Страх этот преобразил Мартеля. Откуда взялась эта настороженная, крадущаяся походка? Эта цепкость движений, этот прищуренный, неотрывный взгляд, способный подметить малейшую угрозу, малейшее движение, если бы только оно было.
Но мир, окружавший его, продолжал оставаться все в той же оцепенелости. Каменистые уступы все так же громоздились один на другой, уходя к пепельному горизонту.
Мартелю показалось, он увидел вдруг, как сквозь статичность этой картины проступает застывшее движение. Словно мгновение назад все это пребывало в некоем едином ритме и вдруг замерло, застыло на полутакте, полуслове.

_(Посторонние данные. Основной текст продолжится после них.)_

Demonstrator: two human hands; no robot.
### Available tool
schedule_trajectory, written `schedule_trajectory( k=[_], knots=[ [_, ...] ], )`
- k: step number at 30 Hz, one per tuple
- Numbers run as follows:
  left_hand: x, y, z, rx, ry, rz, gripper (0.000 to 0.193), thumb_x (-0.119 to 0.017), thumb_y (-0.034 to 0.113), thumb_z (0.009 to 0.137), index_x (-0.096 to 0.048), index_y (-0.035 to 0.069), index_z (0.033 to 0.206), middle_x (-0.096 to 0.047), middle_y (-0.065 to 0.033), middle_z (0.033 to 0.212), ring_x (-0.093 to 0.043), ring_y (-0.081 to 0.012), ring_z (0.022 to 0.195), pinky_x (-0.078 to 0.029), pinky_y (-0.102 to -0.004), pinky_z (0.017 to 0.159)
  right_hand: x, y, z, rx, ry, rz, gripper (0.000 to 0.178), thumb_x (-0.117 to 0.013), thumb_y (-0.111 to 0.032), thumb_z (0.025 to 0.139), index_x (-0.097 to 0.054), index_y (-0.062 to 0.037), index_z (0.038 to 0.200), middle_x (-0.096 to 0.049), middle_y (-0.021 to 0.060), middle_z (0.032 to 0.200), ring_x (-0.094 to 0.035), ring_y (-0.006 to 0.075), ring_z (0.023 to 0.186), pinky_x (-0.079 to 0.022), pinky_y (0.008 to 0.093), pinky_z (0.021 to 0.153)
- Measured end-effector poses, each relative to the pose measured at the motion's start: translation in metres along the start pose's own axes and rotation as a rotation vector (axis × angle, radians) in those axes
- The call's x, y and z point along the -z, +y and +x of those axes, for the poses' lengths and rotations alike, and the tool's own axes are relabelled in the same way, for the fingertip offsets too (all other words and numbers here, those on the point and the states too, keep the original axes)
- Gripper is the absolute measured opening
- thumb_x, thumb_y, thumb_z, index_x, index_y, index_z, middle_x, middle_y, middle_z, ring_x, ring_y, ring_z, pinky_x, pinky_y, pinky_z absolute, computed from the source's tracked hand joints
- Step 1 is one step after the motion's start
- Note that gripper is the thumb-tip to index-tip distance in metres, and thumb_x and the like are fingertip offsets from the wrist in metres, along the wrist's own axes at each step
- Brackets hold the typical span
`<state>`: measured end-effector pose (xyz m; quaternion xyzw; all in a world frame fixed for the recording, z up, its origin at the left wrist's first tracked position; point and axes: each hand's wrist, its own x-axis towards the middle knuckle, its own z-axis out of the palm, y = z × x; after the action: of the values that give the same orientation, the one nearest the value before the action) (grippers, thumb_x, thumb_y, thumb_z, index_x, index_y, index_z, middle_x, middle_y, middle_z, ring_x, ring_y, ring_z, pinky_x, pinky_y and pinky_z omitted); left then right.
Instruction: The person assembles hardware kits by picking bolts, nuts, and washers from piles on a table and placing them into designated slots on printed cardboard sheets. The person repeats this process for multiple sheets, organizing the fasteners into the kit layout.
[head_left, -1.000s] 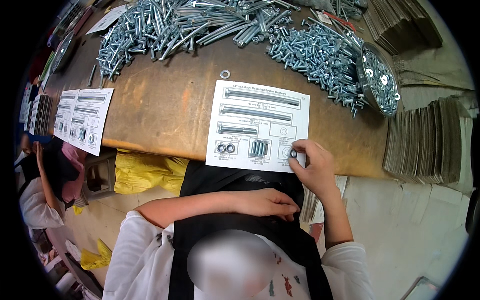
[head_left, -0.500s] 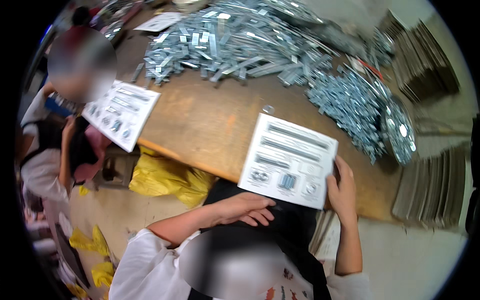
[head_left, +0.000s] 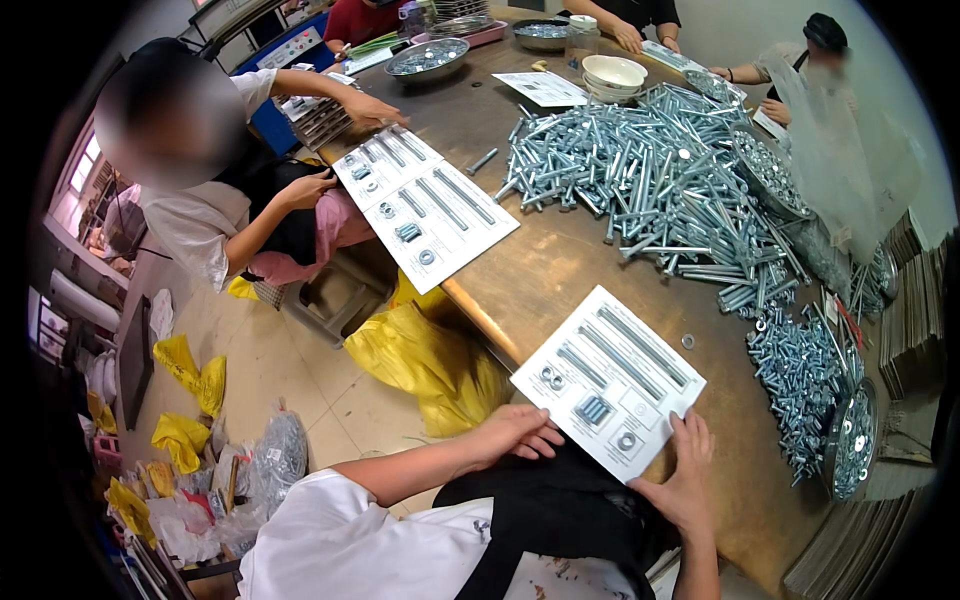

«Разум Цеверы приветствует тебя», — вспомнил он слова, которые пришли на ум за мгновение до того, как он прочел их. И вторую фразу он тоже смог знать заранее. Не будь памяти Ральфа, он едва ли догадался бы избежать гибельного смысла, который несла последняя, третья фраза. Но память Ральфа ничего не говорила о ней, об этой последней фразе. Едва подумав об этом, Мартель спохватился и попытался уйти от этой мысли. Потому что, если фраза эта всплывет в сознании, ему будет уже не отгородиться от нее ни сомкнутыми веками, ни ладонями рук. Но, хотя он и пытался заставить себя думать о другом, мысль его продолжала работать все в этом же направлении.
Окружив себя оболочкой силового поля, Мартель взмыл вверх, в тусклое небо, и стал медленно кружиться там. Он то опускался ниже, то снова взлетал кверху, замирая вдруг неподвижной точкой в самом зените. Отсюда, сверху, то, что выглядело бессмысленным нагромождением камней, имело, казалось, некую тайную логику. Линии, переходы и изгибы рельефа, сколь бы ни были они изломаны и асимметричны, были выдержаны в едином масштабе и не нарушали его. Понять скрытный смысл увиденного Мартель не мог. Так дикарь, увидевший печатный текст, может лишь догадываться, что это нечто большее, чем просто орнамент, но бессилен понять значение и смысл написанного.
«Разум Цеверы» молчал. Тщетно блуждал Мартель среди каменистых изломов, тщетно кружил в безрадостном, тусклом небе. Ничто не говорило о том, что он не один в этом пустынном мире. Мартелю не оставалось ничего, кроме как возвратиться на корабль.
Описав большую плавную дугу, он опустился возле шара. Роботы один за другим проползли, прошли, проскакали мимо него, втягиваясь в разверстое чрево корабля. Они завершили свое дело. Маяк утвердился над каменистой пустыней. Красной каплей, яркой точкой нарушил он монотонность пейзажа.
Мартель вошел в каюту и почувствовал усталость, желание лечь, закрыть глаза и ни о чем не думать. Он попытался стряхнуть странное оцепенение, которое волнами поднималось откуда-то из самых глубин его сознания, разорвать паутину каких-то смутных чужих мыслей, незнакомых голосов и лиц, всплывавших в памяти.
Вдруг знакомое чувство тревоги охватило его. Показалось, что кто-то находится на корабле. Мартель чувствовал это. Через мгновенье белым пламенем вспыхнули строки.
Но Мартель не видел их. Сквозь плотно сомкнутые веки он чувствовал только яркий свет, который то вспыхивал, то исчезал, чтобы через секунду появиться снова. Так продолжалось с минуту.
Убедившись, что строки пропали окончательно, Мартель решился открыть глаза.
Он бросился к пульту. Датчики, расположенные внутри корабля, как и в первый раз, не отметили ничего. Волнистые линии индикаторов мерно подрагивали у самой нижней черты. И только установленные снаружи…
Он едва успел закрыть глаза. Строки вспыхнули внезапно, и на этот раз не было чувства, которое предупредило бы его об этом. Хотя он отреагировал почти мгновенно, взгляд успел выхватить и запомнить три слова: «При обратной последовательности…»
Сжимая ладонями веки, он чувствовал сквозь них белый свет и ждал, когда это кончится. Но этому, казалось, не будет конца. Когда же строки, наконец, исчезли, Мартель не решился уже открыть глаза.
Повязка на глазах оградила от гибельных строк, которые пытался навязать ему «разум Цеверы». Со стороны он походил на человека, собравшегося играть в жмурки. Не было только видно его партнера. Но партнер был. И Мартелю казалось, он знает теперь, где искать его.